Physalaemus maximus
- Conservation status: Near Threatened (IUCN 3.1)

Scientific classification
- Kingdom: Animalia
- Phylum: Chordata
- Class: Amphibia
- Order: Anura
- Family: Leptodactylidae
- Genus: Physalaemus
- Species: P. maximus
- Binomial name: Physalaemus maximus Feio, Pombal & Caramaschi, 1999

= Physalaemus maximus =

- Authority: Feio, Pombal & Caramaschi, 1999
- Conservation status: NT

Species of frog

Physalaemus maximus is a species of frog in the family Leptodactylidae.
It is endemic to Brazil.

==Habitat==
This frog can only live in closed-canopy (biology) forests. It tends to be found on the leaf litter. Scientists have seen this frog between 1000 and 1400 m above sea level.

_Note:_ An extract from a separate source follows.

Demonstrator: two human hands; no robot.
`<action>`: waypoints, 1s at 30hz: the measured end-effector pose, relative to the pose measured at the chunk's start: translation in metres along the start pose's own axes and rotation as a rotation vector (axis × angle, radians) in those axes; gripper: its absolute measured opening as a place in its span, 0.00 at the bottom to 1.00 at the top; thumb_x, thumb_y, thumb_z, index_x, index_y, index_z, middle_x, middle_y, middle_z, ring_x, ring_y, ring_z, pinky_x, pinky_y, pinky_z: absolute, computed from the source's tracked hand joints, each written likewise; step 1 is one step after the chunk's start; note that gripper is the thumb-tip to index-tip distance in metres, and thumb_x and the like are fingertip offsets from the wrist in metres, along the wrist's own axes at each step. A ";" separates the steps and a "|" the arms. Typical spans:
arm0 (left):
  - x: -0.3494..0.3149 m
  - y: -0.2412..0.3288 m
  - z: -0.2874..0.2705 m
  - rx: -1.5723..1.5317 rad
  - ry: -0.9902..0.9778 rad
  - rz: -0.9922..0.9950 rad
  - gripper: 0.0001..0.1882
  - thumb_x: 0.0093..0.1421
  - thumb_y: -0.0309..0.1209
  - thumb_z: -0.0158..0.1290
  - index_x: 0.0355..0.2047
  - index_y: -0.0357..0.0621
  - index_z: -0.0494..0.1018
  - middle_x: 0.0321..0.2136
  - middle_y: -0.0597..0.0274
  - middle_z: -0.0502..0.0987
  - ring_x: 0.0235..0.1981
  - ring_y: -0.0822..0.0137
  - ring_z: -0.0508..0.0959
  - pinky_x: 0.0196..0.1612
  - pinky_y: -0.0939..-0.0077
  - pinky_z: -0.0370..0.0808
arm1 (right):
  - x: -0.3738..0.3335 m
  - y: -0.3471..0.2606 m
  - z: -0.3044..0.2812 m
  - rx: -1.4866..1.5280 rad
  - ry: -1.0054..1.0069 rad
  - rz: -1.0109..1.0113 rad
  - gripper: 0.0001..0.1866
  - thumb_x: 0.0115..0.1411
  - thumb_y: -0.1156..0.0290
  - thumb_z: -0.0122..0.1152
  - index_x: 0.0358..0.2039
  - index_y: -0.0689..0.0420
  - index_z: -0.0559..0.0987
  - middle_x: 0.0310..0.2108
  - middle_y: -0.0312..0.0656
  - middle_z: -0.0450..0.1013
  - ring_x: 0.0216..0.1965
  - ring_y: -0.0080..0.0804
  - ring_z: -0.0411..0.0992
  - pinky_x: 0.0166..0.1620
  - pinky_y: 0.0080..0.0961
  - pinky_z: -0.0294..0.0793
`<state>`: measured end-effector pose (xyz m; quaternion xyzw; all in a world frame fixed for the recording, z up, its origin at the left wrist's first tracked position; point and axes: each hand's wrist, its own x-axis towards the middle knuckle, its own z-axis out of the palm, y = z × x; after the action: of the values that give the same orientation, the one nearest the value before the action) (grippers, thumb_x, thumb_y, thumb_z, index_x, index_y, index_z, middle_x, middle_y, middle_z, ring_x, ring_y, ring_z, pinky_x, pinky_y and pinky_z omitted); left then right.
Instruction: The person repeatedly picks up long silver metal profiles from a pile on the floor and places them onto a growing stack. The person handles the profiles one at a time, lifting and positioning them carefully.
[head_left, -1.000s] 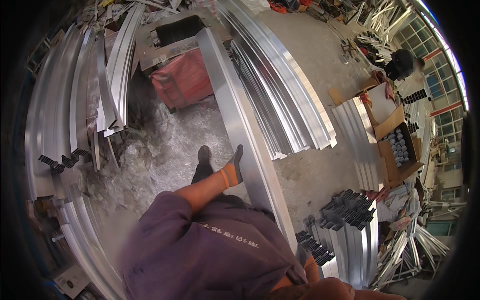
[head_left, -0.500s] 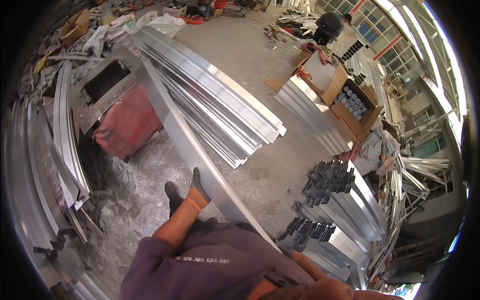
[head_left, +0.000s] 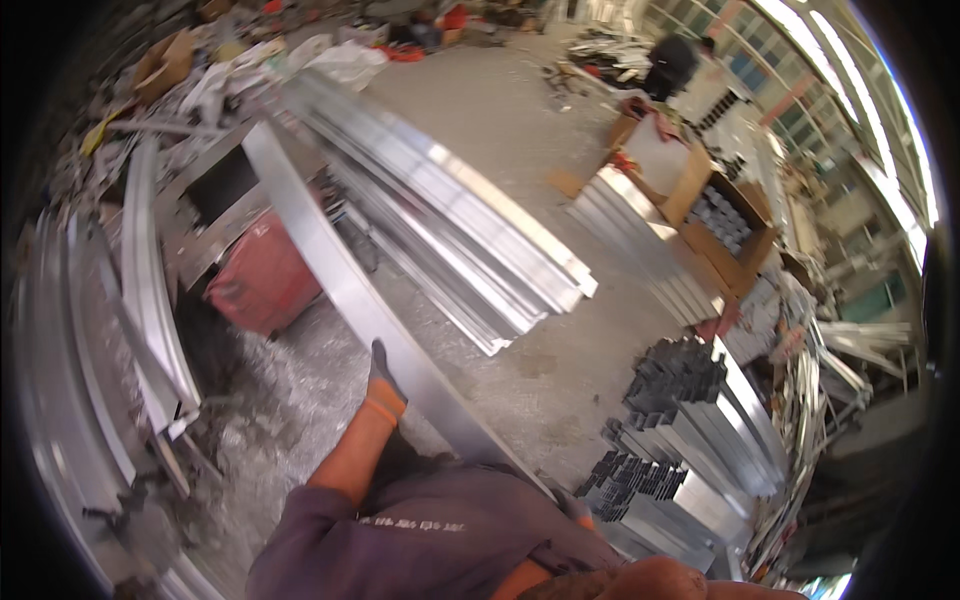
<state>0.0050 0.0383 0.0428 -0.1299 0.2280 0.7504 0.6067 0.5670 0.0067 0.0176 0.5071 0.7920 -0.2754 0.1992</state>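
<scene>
A long, flat silver aluminium profile [head_left: 345, 290] slants across the view from far left to my body, raised above the floor. My left hand [head_left: 387, 372], in a dark grey glove with an orange band at the wrist, is closed on its left edge. Close to my right side, my right hand [head_left: 552, 487] is at the profile's near end; only a bit of dark glove shows there, the rest hidden by the profile and my body. Beyond the profile lies a stack of long aluminium profiles [head_left: 450, 220]. Left of it rests a red wrapped bundle [head_left: 265, 272].
More long profiles [head_left: 150, 290] lie along the left. Bundled tubes with dark ends [head_left: 640, 475] are stacked at right, below an open cardboard box [head_left: 735, 260] and further profiles [head_left: 640, 245]. Scrap and sacks [head_left: 240, 85] cover the far left.
The profile's far end has swung left, away from the stack and over beside the dark opening behind the red bundle. My view has turned slightly left. Both hands stay at the profile.
</scene>
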 end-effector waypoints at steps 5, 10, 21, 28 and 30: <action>0.067 0.117 -0.029 0.106 0.171 0.269 0.33 0.66 0.58 0.52 0.60 0.46 0.70 0.50 0.53 0.77 0.51 0.53 0.76 0.56 0.54 0.75 | 0.106 -0.107 -0.036 0.207 0.038 -0.164 0.31 0.56 0.48 0.65 0.59 0.45 0.75 0.38 0.53 0.81 0.43 0.56 0.79 0.45 0.47 0.78; 0.143 0.237 -0.069 0.360 0.243 0.464 0.30 0.66 0.50 0.55 0.56 0.37 0.72 0.48 0.56 0.79 0.47 0.60 0.79 0.52 0.65 0.75 | 0.189 -0.255 -0.110 0.296 0.051 -0.235 0.28 0.55 0.51 0.72 0.49 0.59 0.81 0.41 0.51 0.82 0.43 0.42 0.81 0.44 0.38 0.79; 0.207 0.469 0.001 0.862 1.074 0.642 0.45 0.54 0.63 0.60 0.52 0.28 0.76 0.51 0.37 0.78 0.55 0.44 0.77 0.57 0.58 0.72 | 0.317 -0.516 -0.199 0.410 -0.112 -0.289 0.28 0.60 0.50 0.69 0.51 0.60 0.81 0.41 0.51 0.82 0.42 0.38 0.80 0.46 0.33 0.77; 0.229 0.520 -0.022 0.881 1.046 0.520 0.44 0.55 0.66 0.58 0.42 0.26 0.78 0.36 0.44 0.82 0.36 0.52 0.81 0.43 0.59 0.75 | 0.367 -0.517 -0.171 0.553 -0.122 -0.391 0.25 0.65 0.53 0.63 0.53 0.60 0.79 0.41 0.52 0.82 0.42 0.40 0.80 0.46 0.33 0.77; 0.218 0.484 -0.006 1.091 0.986 0.396 0.43 0.55 0.66 0.58 0.42 0.27 0.78 0.36 0.45 0.82 0.35 0.53 0.82 0.43 0.59 0.75 | 0.374 -0.484 -0.154 0.542 -0.070 -0.393 0.23 0.67 0.57 0.61 0.54 0.62 0.79 0.42 0.52 0.82 0.42 0.35 0.80 0.46 0.30 0.77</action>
<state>-0.5152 0.1433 0.0237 -0.0884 0.8303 0.4812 0.2669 -0.0320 0.2030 0.0274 0.3693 0.7653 -0.5265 0.0270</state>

Scientists have reported the frog in a protected place, Parque Estadual Serra do Brigadeiro. Scientists believe it could also be present in Parque Estadual Serra Do Ouro Branco, Parque Estadual Do Itacolomi, and Reserva Particular Do Patrimônio Natural Águia Branca.

==Reproduction==
This frog deposits eggs in a foam nest that floats on the water where the free-swimming tadpoles later develop.

==Threats==
The IUCN classifies this species as near threatened. The part of Brazil in which it lives has been subject to many years of exploitation that has resulted in significant habitat loss in favor of largely small-scale agriculture, silviculture, livestock grazing, the fires used to convert forest and maintain farmland, and hydroelectric dam projects.